The decision the Williams family subsequently made is about to become a reality. Coral Gables-based Landstar Development Corp. is now proposing the construction of 2,274 single-family homes, townhomes and villas within a 393-acre planned urban development--accompanied by 12 additional acres of commercial-retail space.
"My cousins listed their properties for sale about three years ago with Esslinger-Wooten-Maxwell Realtors," Williams, who has since earned his real estate license and joined the Miami-based brokerage, tells GlobeSt.com.
"Having owned this property for almost 80 years, over multiple generations, we felt a tremendous responsibility to our community," he says. "We didn't want to have a hodgepodge of piecemeal development that might not be compatible with what's already in the city of Homestead and what's planned for the future."
Other long-time neighboring property owners, like the Cox and Alger families, subsequently joined the Williams to create a parcel large enough to excite officials at Landstar, a quiet but fast-growing privately held company headed by Rodolfo Stern, president.
In partnership with Landstar, the families filed the appropriate land-use applications and then petitioned for annexation into the city of Homestead.
"We just annexed 479 acres at the request of those property owners," Charles LaPradd, a city spokesman, tells GlobeSt.com. "We're very happy they wanted to be within our municipality. It will increase our ad valorem tax base."
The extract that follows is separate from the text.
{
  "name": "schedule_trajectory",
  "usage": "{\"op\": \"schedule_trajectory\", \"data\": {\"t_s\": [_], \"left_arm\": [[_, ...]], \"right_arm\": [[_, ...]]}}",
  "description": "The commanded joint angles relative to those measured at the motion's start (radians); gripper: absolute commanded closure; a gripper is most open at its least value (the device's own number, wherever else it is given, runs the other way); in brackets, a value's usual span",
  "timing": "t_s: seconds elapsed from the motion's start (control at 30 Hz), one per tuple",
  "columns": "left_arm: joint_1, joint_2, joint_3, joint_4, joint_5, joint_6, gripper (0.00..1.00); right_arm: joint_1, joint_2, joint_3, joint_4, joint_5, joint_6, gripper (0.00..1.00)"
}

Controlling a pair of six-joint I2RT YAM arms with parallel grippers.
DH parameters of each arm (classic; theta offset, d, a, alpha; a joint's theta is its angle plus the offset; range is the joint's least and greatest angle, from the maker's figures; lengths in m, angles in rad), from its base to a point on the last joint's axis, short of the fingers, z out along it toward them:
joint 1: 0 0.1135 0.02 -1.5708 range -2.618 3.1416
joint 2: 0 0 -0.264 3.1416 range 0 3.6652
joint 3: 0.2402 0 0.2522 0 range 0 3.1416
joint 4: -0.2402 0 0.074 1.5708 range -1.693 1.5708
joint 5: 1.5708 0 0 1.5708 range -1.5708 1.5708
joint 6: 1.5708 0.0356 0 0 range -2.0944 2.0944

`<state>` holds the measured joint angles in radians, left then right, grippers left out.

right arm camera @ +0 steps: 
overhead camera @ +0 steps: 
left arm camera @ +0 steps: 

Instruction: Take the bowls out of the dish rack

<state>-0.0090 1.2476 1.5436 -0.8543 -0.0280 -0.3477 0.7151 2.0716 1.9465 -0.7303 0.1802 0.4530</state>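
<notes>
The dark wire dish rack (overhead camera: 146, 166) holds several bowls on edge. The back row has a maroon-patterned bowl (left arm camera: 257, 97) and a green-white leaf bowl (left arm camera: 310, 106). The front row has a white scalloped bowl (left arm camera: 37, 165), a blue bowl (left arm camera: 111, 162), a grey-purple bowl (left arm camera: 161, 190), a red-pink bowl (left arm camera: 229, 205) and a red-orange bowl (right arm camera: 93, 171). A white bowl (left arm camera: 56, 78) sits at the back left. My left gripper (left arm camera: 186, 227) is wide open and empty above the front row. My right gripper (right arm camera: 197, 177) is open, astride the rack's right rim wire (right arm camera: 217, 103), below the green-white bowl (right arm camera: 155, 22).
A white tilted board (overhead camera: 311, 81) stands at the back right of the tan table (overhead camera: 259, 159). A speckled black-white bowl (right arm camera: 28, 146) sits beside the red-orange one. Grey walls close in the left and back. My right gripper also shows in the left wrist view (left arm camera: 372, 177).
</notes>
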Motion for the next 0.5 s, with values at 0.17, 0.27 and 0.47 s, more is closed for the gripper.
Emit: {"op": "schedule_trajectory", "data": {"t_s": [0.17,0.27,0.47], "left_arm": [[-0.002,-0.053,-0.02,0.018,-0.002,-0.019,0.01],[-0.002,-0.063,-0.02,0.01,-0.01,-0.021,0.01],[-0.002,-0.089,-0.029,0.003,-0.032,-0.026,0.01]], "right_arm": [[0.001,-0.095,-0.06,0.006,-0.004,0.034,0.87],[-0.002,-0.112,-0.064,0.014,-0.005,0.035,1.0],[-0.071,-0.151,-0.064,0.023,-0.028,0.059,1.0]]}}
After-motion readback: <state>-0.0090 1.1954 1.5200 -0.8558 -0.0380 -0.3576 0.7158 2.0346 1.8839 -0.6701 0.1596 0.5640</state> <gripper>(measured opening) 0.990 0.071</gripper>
LaPradd says, "This is positive growth. From our understanding, at total buildout, this project will increase our population of 32,000 by about 20%."
The project also is expected to boost the community's available pool of labor, which is likely to encourage further commercial development.
"Under the county's current master plan, this area has a building density of 6 units per acre," LaPradd says. "They're proposing less density, and that was a choice of the developer."
Citing recent property sales, Williams estimates that an acre of undeveloped land fetches about $20,000 in this area that has almost immediate access to three full interchanges at Florida's Turnpike.
"We hope soon there will be some recorded prices for a little bit more than that," Williams tells GlobeSt.com, in a joking manner.
If the project proceeds as expected, Williams says, infrastructure site work could begin around the first of the New Year. The first phase of homes could possibly be ready for occupancy by early 2003.
"The annexation took a little longer than we expected," Williams says. "Then we had a week's delay on working out a developer's agreement on impact fees. So we're right up on our final timeline. Providing there are no hiccups, we should have our final approval by the second week in November."
Single-family construction is planned on about 50% of the development area, Williams says. Another 20 to 25% is proposed as single-family clusters. The balance is proposed as townhomes and villas.
Over the proposed 10-year buildout, the project is expected to produce about $60 million in total construction-labor costs, Williams says. Based on homes averaging from $150,000 to $180,000 in value, the project would create about $23 million a year in new property taxes.
"There is an extraordinary number of people, families primarily, who are presently buying in West Kendall (to the north), where there is little to no availability," Williams says.
"What is available is priced accordingly. This is an opportunity for those same buyers to have a little more space and pay a little less money for not only a comparable product but maybe even a better product."